● WORK INSTRUCTIONS
The output should be all lines of the entries below in which the word "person" occurs.
RECORDS TO PROCESS section start
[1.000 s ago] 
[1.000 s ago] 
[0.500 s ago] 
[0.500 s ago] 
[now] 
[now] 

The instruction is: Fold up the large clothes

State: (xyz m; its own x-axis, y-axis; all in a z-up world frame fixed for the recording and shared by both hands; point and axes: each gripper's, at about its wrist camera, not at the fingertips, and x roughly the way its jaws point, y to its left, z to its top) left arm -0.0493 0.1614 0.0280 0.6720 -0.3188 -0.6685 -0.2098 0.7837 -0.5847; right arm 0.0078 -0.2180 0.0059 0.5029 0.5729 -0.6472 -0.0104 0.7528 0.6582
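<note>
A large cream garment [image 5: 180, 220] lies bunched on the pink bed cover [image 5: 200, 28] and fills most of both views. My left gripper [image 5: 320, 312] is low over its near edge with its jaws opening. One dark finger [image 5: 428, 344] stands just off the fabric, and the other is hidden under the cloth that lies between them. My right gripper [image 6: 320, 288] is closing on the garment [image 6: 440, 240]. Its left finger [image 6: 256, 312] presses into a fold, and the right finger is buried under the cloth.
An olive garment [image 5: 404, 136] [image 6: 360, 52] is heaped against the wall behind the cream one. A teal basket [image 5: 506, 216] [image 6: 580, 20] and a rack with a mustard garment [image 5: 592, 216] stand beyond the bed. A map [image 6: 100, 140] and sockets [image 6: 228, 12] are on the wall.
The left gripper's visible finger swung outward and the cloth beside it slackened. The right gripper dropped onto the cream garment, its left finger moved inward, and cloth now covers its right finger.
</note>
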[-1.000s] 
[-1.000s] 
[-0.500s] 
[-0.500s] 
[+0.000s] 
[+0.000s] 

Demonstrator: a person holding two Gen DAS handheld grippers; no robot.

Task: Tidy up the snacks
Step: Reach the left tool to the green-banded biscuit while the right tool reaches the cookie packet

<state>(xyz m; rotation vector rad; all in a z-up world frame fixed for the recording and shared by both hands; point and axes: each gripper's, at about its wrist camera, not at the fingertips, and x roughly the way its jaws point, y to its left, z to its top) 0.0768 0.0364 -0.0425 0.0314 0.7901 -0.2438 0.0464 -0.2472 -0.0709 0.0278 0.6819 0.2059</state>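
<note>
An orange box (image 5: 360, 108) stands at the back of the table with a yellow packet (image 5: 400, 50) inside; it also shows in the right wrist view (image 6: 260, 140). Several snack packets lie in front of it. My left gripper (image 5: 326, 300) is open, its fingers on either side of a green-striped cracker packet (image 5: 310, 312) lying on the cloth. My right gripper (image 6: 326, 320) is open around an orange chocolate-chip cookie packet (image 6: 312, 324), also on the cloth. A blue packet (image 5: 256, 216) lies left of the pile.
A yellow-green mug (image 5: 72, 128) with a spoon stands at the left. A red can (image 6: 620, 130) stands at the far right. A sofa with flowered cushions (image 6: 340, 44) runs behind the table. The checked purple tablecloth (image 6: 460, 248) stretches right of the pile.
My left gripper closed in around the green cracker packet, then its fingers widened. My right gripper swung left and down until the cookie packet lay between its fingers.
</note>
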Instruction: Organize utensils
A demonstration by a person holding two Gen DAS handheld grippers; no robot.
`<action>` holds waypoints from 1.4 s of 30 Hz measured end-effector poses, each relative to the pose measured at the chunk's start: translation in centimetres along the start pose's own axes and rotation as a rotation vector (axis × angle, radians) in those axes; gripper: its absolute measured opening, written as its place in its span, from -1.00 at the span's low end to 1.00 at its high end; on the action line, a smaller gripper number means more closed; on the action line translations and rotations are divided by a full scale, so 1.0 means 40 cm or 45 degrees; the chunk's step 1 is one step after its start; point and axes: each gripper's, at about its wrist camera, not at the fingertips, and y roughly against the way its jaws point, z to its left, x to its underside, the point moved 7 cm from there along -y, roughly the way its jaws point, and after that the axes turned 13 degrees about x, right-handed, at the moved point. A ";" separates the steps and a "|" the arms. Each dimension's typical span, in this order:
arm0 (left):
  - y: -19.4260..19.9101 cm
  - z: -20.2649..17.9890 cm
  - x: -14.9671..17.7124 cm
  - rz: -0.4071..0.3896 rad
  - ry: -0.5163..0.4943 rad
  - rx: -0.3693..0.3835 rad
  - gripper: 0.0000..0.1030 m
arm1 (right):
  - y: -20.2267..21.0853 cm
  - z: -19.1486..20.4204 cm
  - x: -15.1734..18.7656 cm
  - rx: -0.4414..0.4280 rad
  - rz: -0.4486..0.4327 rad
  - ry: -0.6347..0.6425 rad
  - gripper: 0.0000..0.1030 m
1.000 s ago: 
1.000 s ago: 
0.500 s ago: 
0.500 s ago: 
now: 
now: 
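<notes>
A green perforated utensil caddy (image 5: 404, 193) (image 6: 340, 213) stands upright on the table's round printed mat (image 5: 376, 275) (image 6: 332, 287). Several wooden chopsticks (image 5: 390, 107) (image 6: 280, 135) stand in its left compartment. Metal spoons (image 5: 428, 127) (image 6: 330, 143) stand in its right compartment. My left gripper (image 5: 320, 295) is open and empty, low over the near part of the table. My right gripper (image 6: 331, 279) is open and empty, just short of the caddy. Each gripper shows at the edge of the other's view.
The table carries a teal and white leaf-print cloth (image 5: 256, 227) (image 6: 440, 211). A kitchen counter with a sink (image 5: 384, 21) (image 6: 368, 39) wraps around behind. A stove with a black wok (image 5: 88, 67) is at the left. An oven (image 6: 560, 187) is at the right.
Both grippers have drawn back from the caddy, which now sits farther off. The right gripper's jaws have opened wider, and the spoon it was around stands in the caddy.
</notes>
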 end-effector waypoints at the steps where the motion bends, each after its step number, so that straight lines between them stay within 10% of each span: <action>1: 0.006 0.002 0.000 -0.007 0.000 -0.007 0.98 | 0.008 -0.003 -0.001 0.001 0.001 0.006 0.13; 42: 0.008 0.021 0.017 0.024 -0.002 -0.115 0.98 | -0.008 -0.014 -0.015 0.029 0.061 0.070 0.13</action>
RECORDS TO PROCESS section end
● ANSWER TO THE EXERCISE
Demonstrator: a person holding two Gen DAS handheld grippers; no robot.
A demonstration by a person holding two Gen DAS handheld grippers; no robot.

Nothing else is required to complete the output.